Whenever a line below includes the string "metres", show it.

##### Given data

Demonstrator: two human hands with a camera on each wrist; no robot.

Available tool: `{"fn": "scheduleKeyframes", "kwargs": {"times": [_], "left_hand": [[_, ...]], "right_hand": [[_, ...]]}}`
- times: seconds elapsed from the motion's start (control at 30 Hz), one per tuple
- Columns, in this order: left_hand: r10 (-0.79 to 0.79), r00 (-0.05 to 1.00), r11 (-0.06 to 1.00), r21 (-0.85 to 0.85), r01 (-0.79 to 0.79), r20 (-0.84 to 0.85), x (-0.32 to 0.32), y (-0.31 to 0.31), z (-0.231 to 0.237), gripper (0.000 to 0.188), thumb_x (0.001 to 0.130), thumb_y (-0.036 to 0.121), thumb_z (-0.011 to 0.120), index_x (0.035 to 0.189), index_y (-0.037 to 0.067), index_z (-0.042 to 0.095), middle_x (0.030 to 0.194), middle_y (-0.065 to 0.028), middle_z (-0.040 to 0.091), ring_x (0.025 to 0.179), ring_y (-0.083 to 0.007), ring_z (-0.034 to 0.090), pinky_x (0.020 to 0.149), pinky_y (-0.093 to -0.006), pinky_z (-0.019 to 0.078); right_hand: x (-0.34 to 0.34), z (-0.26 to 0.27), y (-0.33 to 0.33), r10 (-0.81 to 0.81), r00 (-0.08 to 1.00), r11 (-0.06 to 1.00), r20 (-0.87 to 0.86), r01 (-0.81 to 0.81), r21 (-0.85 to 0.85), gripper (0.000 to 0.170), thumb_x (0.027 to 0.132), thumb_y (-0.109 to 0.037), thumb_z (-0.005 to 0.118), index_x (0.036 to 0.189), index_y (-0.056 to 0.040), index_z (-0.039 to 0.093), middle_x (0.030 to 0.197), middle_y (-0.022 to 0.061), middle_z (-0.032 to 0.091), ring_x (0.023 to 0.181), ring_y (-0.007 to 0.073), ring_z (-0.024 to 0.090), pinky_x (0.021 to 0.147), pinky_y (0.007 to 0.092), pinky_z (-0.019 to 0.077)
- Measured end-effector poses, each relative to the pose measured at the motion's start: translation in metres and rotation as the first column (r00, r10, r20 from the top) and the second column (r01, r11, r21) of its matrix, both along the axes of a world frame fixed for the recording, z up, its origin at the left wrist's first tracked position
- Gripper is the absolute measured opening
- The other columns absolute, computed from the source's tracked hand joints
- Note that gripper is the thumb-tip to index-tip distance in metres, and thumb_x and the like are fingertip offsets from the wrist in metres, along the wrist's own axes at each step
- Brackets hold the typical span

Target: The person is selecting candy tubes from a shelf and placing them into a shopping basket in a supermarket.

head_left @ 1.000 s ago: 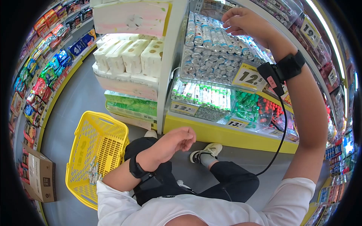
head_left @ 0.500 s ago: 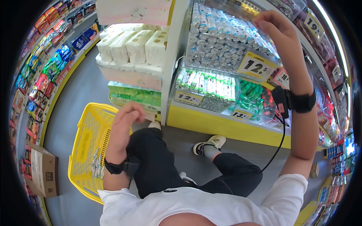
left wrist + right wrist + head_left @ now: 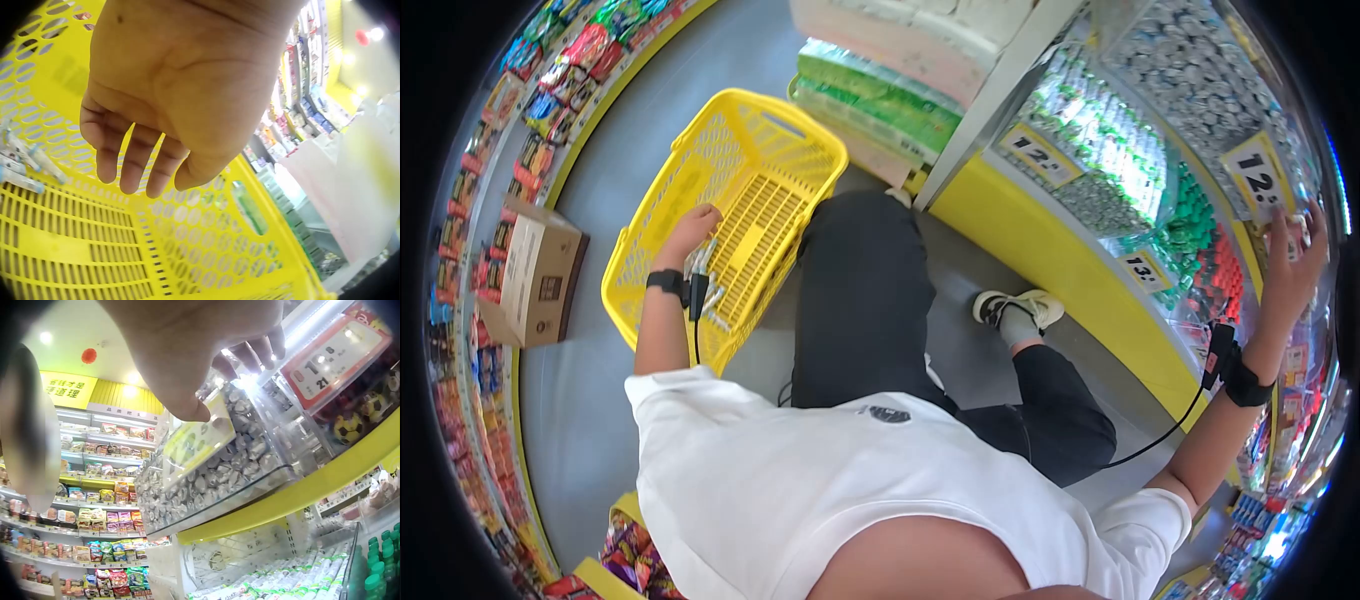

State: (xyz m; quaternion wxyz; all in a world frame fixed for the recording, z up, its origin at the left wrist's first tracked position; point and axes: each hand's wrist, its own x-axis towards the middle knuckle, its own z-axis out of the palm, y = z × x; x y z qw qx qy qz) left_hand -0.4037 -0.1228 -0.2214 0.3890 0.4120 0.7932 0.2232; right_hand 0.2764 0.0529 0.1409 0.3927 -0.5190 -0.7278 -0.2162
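My left hand (image 3: 690, 232) is over the yellow shopping basket (image 3: 745, 243), its fingers loosely bent with nothing in them in the left wrist view. Several slim wrapped rolls (image 3: 22, 164) with blue-and-white ends lie on the basket's floor. At the right, my right hand (image 3: 1293, 265) is beside a yellow price sign (image 3: 1255, 175) on a clear bin of silver-wrapped rolls (image 3: 1190, 70). In the right wrist view its thumb overlaps the sign's edge, while the other fingers extend spread past the bin's corner.
Below sits a bin of white-and-green rolls (image 3: 1100, 130), then green-topped bottles (image 3: 1185, 240) and red ones (image 3: 1222, 280). Green packs (image 3: 880, 100) are stacked beyond the basket. A cardboard box (image 3: 540, 275) stands by the left snack shelves (image 3: 590, 50). A cable runs from the right wrist.
The head view has swung down and left. My left hand has moved from over my leg into the basket. My right hand has come down from above the silver rolls to the price sign.
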Motion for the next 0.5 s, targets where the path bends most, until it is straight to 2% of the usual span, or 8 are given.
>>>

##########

__Completed task__.
- Measured end-effector poses, each relative to the pose measured at the motion's start: translation in metres and rotation as the first column (r00, r10, r20 from the top) and the second column (r01, r11, r21) of its matrix, both along the axes of a world frame fixed for the recording, z up, its origin at the left wrist's first tracked position
- Note that gripper is the thumb-tip to index-tip distance in metres, and thumb_x and the like are fingertip offsets from the wrist in metres, along the wrist's own axes at each step

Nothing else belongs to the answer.